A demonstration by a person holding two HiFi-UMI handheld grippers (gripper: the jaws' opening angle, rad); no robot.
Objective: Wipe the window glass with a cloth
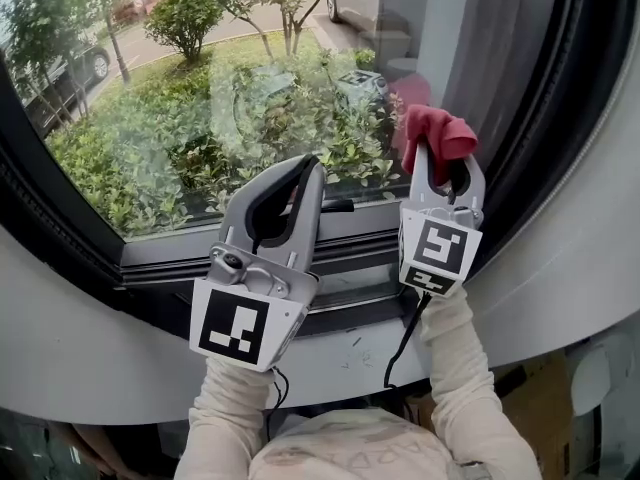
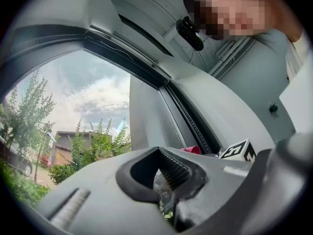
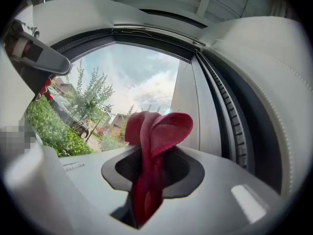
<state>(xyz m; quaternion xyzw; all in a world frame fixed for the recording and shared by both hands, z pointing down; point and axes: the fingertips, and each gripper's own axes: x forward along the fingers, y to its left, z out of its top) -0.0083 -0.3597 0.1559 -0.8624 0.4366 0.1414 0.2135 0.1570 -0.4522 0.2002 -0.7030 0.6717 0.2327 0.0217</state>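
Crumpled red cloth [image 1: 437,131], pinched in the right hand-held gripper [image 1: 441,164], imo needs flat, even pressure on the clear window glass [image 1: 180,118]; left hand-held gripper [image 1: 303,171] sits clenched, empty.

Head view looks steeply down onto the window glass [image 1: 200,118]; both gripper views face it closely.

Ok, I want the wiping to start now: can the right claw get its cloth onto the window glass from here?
Probably yes. The right claw, shut on the red cloth, is raised at the window glass with nothing between; contact itself is unclear.
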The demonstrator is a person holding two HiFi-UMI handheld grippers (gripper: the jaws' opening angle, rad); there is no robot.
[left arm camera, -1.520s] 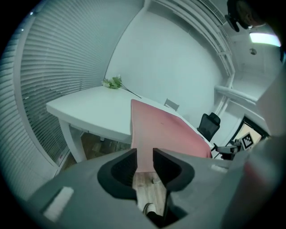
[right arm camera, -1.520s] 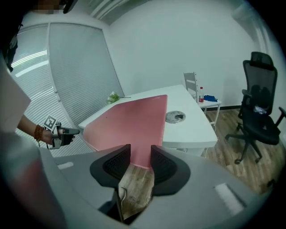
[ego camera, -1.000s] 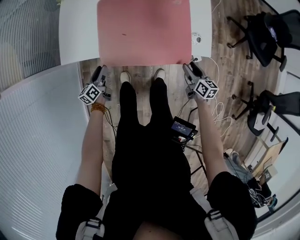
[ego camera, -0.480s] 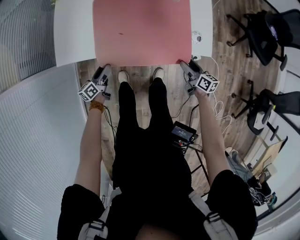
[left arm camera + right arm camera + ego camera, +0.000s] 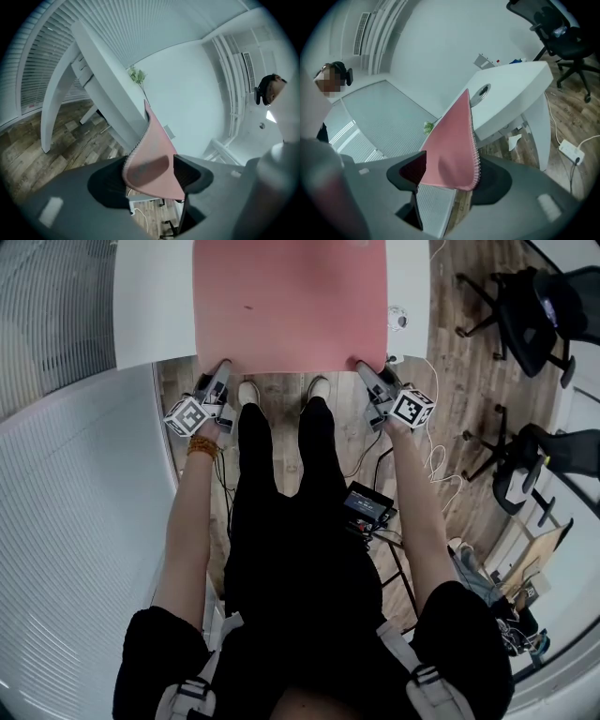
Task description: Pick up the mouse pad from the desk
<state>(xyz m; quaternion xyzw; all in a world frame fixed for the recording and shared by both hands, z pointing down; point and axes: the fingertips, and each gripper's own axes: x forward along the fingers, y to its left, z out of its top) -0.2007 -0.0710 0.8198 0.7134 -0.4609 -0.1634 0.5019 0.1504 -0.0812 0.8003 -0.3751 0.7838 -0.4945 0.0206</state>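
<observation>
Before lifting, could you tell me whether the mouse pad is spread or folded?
Spread: the mouse pad lies unfolded across the desk, near corners slightly curled.

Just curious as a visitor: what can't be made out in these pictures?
- Mouse pad far end: head view, cut off by the top edge.
- Its near corner: left gripper view, blurred, too close.
- Screen of the device at the person's hip: head view, too small to read.

Wood-plank floor (image 5: 469, 381); black office chairs (image 5: 539, 310) at right; slatted blinds (image 5: 37, 70); white wall (image 5: 187, 93).
</observation>
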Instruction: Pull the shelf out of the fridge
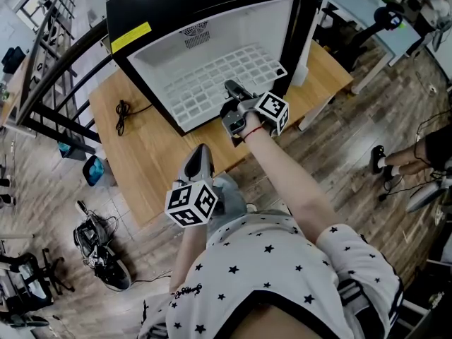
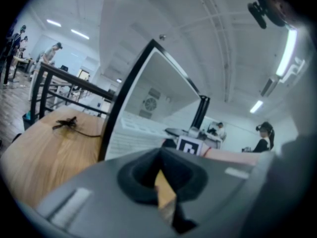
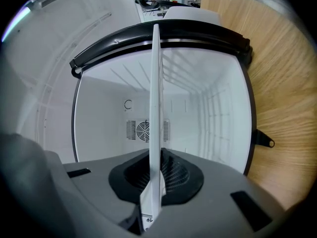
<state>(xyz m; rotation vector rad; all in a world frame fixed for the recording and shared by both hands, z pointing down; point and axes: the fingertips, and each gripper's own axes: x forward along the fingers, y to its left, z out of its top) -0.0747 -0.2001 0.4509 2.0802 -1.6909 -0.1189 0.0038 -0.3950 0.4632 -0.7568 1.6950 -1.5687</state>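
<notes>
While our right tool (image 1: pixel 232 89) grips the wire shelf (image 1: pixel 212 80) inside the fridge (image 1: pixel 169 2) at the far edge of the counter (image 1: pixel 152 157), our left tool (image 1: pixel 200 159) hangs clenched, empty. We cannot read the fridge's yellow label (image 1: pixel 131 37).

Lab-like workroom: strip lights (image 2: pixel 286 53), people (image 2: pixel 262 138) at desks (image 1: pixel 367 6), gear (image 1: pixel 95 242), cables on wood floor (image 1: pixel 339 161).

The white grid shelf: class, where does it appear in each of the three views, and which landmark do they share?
Head view: shelf lies flat inside the fridge, upper centre.
Left gripper view: pale slats, left of centre.
Right gripper view: edge-on vertical strip, centre.
Shared landmark: fan vent on the fridge's back wall.
</notes>
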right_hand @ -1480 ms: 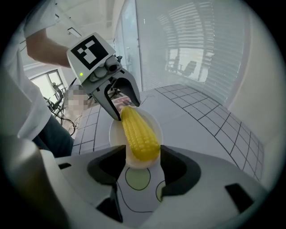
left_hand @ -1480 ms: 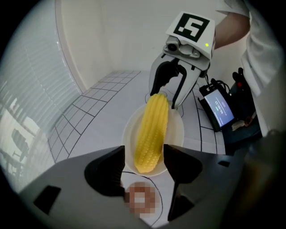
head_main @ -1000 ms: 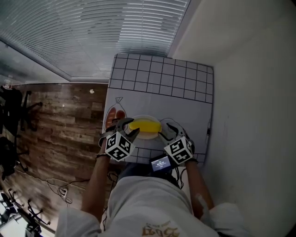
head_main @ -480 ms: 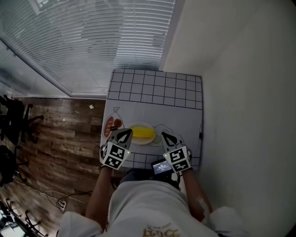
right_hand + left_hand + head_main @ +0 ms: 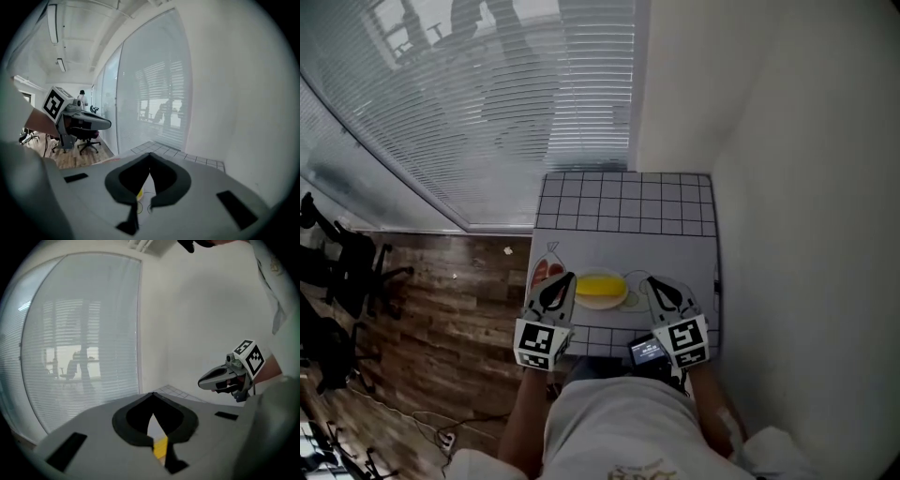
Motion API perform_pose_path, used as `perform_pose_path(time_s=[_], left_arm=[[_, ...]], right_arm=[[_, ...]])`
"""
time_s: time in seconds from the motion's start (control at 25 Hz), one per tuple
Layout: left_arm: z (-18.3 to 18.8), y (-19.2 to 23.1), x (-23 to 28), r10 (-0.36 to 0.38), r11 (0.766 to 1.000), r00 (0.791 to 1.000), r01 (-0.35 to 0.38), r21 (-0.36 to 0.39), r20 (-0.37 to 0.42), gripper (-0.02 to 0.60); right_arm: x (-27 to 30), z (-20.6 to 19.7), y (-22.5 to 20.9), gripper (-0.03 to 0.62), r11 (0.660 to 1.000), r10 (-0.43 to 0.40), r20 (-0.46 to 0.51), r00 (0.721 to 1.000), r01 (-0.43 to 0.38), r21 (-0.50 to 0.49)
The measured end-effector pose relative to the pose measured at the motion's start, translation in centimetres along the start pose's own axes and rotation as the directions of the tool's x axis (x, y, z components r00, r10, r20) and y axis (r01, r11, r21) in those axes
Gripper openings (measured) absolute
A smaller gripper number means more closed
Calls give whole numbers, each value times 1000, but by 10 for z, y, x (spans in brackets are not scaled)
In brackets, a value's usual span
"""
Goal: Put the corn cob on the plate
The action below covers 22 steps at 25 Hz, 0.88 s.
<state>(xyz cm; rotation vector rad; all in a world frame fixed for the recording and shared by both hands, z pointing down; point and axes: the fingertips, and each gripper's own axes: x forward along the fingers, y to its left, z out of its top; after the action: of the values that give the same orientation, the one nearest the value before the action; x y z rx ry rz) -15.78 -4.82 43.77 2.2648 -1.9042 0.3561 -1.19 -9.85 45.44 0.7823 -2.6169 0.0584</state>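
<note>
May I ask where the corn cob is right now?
In the head view, the corn cob lies on the plate near the front edge of the table, between the left gripper and the right gripper, held by neither.

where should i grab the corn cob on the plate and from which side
Probably around its middle, coming from above and closing across its short width. The corn cob lies flat on the plate, long axis left to right, so its near and far sides look open.
</note>
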Motion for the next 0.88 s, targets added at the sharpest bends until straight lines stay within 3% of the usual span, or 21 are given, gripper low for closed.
perform_pose_path(time_s=[0.12,0.28,0.56,0.88], left_arm=[[25,-1,-13,35,998,996,-40,57,84,8],[39,-2,-23,46,996,991,-55,67,127,8],[41,4,-35,86,990,989,-98,99,120,8],[41,24,-46,127,988,986,-136,79,110,8]], right_arm=[[-8,14,-1,6,1000,-28,57,998,28,4],[-16,30,0,6,999,-41,103,994,42,-12],[-28,54,-12,6,999,-48,158,986,49,-5],[-35,47,-14,6,997,-74,150,986,75,-3]])
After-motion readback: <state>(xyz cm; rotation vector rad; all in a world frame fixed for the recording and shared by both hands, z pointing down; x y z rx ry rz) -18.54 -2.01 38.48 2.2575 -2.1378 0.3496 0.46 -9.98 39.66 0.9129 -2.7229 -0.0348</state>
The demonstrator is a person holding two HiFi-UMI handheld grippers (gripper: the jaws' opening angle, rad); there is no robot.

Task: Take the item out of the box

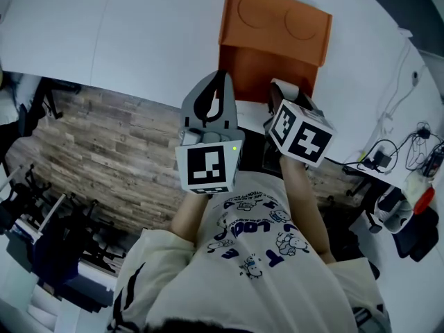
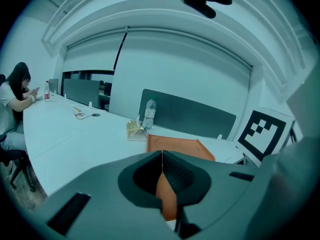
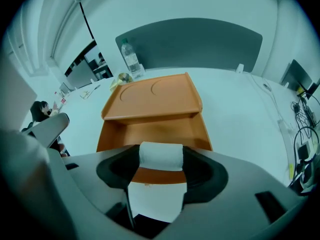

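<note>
An orange box (image 1: 274,40) stands with its lid up on the white table (image 1: 125,33), close to the near edge. My right gripper (image 1: 286,90) hovers just in front of the box, shut on a white rolled item (image 3: 160,156) that fills the gap between its jaws. The box's open tray (image 3: 155,129) lies right behind the roll. My left gripper (image 1: 220,78) is beside the box's left front corner. In the left gripper view its jaws are pressed together (image 2: 162,156) with nothing between them, and the orange box (image 2: 180,146) shows beyond.
A water bottle (image 3: 131,59) and a yellowish packet (image 2: 134,130) stand behind the box by a grey partition (image 3: 190,41). Cables and chargers (image 1: 416,144) lie at the table's right end. A person (image 2: 15,99) sits at the far left of the table.
</note>
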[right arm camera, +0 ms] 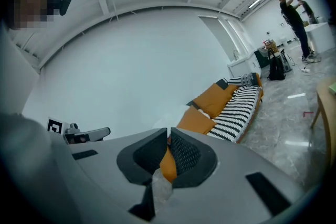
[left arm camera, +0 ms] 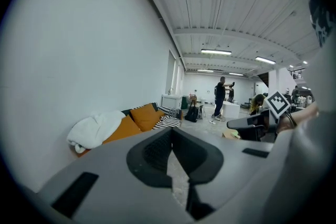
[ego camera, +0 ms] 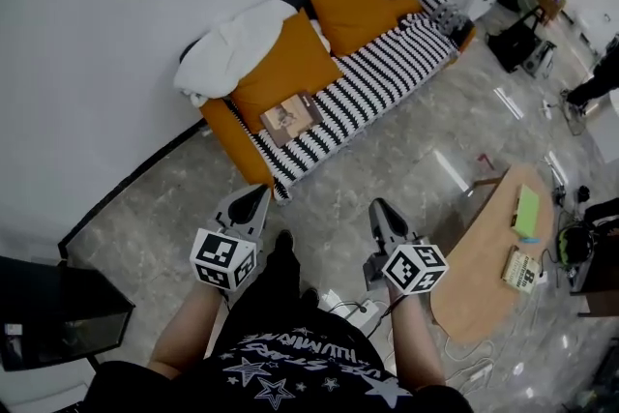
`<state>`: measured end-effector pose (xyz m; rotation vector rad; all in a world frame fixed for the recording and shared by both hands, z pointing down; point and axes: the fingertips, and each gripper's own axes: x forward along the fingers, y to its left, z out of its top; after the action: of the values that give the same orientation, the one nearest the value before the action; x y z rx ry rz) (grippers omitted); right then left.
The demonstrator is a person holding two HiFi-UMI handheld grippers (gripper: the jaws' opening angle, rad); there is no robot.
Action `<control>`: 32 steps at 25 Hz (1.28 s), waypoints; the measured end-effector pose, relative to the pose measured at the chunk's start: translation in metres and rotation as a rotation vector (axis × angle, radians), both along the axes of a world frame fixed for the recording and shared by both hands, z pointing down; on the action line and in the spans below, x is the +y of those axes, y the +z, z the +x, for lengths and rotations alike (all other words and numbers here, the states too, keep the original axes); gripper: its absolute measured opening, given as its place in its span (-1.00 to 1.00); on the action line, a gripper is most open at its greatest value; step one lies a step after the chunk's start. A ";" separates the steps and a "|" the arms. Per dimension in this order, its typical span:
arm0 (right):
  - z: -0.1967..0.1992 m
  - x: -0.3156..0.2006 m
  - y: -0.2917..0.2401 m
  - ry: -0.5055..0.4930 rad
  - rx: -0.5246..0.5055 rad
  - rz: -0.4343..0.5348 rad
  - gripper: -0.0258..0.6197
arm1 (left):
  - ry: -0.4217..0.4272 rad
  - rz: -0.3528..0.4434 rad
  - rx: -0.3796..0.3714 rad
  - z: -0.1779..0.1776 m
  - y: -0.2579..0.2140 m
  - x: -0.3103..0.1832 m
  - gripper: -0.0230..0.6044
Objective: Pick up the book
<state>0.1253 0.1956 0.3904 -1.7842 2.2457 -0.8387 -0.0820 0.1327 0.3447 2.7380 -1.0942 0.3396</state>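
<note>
The book (ego camera: pixel 289 117), brown-covered, lies flat on the striped seat of the orange sofa (ego camera: pixel 387 63), in front of an orange cushion (ego camera: pixel 285 63). Both grippers hang over the grey floor, well short of the sofa. My left gripper (ego camera: pixel 259 191) points towards the sofa's near left end, its jaws shut with nothing between them (left arm camera: pixel 171 129). My right gripper (ego camera: pixel 377 205) is level with it to the right, also shut and empty (right arm camera: pixel 168 131). The sofa (left arm camera: pixel 142 118) shows ahead in the left gripper view and in the right gripper view (right arm camera: pixel 236 107); I cannot make out the book there.
A white blanket (ego camera: pixel 227 53) is heaped on the sofa's left end. An oval wooden table (ego camera: pixel 484 276) with a green item (ego camera: pixel 526 211) stands at the right. A power strip with cables (ego camera: pixel 353 309) lies by my feet. A black box (ego camera: pixel 48 314) sits at the left. A person (left arm camera: pixel 221 96) stands far off.
</note>
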 end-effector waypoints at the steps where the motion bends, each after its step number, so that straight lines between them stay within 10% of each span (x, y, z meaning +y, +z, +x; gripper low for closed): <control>1: 0.002 -0.009 0.000 0.002 0.004 -0.002 -0.82 | 0.004 0.001 0.003 0.002 0.001 -0.009 -0.91; 32: -0.017 -0.233 -0.014 0.058 0.041 -0.029 -0.82 | 0.061 -0.019 0.038 -0.013 0.012 -0.247 -0.91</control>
<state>0.1083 -0.0375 0.3763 -1.8867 2.2054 -0.8350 -0.0945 -0.1141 0.3563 2.7542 -0.9943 0.3029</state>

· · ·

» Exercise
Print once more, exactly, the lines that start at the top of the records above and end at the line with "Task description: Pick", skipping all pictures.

» Response to this exercise
A demonstration by a person holding two HiFi-UMI handheld grippers (gripper: the jaws' opening angle, rad); no robot.
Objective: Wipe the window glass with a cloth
<state>(xyz m; quaternion xyzw; all in a world frame fixed for the recording and shared by both hands, z pointing down; point and axes: the fingertips, and each gripper's own axes: x forward along the fingers, y to its left, z out of its top) -0.0083 -0.3597 0.1559 -0.8624 0.4366 0.1414 0.2135 0.1570 -0.4522 0.2002 -0.7030 0.6717 0.2327 0.0217</state>
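Crumpled red cloth [image 1: 437,131], pinched in the right hand-held gripper [image 1: 441,164], imo needs flat, even pressure on the clear window glass [image 1: 180,118]; left hand-held gripper [image 1: 303,171] sits clenched, empty.

Head view looks steeply down onto the window glass [image 1: 200,118]; both gripper views face it closely.

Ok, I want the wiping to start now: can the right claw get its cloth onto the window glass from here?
Probably yes. The right claw, shut on the red cloth, is raised at the window glass with nothing between; contact itself is unclear.
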The demonstrator is a person holding two HiFi-UMI handheld grippers (gripper: the jaws' opening angle, rad); there is no robot.
[left arm camera, -1.520s] 
[right arm camera, -1.520s] 
[ego camera, -1.000s] 
[ego camera, -0.480s] 
[left arm camera + right arm camera + ego camera, +0.000s] 
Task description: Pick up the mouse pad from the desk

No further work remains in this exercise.